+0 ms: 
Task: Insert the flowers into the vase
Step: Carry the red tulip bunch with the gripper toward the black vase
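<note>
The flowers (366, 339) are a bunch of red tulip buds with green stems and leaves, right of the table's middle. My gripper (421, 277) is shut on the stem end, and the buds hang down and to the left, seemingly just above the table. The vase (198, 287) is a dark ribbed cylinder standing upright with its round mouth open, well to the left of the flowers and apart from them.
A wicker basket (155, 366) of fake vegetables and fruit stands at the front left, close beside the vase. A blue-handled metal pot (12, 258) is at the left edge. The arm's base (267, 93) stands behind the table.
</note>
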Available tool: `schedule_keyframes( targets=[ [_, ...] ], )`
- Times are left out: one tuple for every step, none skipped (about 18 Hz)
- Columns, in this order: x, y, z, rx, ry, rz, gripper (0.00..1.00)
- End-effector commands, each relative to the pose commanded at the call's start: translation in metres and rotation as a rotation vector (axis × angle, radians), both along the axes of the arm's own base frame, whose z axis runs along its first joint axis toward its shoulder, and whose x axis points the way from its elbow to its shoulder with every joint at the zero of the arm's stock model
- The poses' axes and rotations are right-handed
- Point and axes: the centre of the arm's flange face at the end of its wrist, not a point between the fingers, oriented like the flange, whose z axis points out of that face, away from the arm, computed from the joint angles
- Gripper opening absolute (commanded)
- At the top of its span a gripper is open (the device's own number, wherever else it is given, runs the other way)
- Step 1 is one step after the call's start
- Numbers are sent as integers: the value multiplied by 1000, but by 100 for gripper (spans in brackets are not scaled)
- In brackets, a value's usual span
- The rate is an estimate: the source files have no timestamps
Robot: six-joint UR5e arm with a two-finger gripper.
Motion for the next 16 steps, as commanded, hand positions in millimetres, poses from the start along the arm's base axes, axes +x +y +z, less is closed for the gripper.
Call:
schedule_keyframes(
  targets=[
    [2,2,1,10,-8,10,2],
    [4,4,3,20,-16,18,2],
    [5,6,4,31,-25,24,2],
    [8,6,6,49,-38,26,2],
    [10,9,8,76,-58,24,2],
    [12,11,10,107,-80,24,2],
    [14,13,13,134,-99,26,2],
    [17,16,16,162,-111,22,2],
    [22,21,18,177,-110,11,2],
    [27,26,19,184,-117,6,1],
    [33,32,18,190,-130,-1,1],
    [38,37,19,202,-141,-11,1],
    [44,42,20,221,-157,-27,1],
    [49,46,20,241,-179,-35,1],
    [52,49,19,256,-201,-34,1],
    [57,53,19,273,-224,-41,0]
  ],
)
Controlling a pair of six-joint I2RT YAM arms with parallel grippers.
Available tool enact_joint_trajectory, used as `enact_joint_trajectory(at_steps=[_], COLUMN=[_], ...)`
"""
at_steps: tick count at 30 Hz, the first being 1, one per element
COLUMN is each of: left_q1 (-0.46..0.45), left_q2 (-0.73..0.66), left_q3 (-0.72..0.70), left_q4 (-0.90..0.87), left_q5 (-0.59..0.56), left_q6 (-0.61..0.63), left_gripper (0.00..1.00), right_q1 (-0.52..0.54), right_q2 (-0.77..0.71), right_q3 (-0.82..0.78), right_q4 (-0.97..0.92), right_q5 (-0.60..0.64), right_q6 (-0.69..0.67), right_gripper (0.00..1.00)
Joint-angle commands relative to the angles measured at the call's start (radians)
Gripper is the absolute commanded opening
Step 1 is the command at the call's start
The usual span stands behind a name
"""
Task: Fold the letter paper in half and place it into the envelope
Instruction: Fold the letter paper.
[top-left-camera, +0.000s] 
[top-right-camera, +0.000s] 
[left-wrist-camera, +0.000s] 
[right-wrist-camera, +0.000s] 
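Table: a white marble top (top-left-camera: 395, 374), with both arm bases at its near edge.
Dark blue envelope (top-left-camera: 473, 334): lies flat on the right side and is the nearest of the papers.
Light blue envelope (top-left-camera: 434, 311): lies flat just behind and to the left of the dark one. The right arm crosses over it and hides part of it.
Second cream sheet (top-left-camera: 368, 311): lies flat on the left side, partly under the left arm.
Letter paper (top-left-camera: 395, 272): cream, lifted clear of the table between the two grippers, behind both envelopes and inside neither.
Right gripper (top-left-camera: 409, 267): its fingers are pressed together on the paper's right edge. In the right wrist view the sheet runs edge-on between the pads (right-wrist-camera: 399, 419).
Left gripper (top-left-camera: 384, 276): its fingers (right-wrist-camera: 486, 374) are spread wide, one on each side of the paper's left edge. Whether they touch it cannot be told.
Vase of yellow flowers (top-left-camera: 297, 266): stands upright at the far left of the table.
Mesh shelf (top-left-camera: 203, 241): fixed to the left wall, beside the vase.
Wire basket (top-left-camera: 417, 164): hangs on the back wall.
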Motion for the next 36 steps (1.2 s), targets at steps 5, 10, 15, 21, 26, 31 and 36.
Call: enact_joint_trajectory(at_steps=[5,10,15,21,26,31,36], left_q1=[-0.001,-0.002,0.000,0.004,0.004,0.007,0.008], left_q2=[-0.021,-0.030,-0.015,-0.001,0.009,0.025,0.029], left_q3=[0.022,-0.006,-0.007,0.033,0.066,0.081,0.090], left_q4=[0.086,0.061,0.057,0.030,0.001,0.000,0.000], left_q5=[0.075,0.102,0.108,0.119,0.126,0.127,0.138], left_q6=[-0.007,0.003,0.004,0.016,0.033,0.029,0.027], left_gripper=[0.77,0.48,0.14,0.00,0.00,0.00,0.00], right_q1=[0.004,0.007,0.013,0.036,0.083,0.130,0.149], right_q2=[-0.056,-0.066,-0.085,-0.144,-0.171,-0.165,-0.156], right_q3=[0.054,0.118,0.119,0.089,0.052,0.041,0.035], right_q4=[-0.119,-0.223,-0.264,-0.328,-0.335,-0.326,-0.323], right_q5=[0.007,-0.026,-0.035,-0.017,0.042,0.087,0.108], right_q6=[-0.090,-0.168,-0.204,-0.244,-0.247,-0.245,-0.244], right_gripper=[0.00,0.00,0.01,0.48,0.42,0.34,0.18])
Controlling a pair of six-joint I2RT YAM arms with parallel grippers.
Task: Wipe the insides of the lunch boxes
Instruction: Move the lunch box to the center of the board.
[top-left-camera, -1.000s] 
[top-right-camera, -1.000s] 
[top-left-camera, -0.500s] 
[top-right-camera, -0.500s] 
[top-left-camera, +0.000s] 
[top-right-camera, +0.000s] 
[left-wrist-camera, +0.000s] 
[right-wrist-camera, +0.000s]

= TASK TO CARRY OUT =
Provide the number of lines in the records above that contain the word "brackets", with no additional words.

= WRITTEN SOLUTION =
2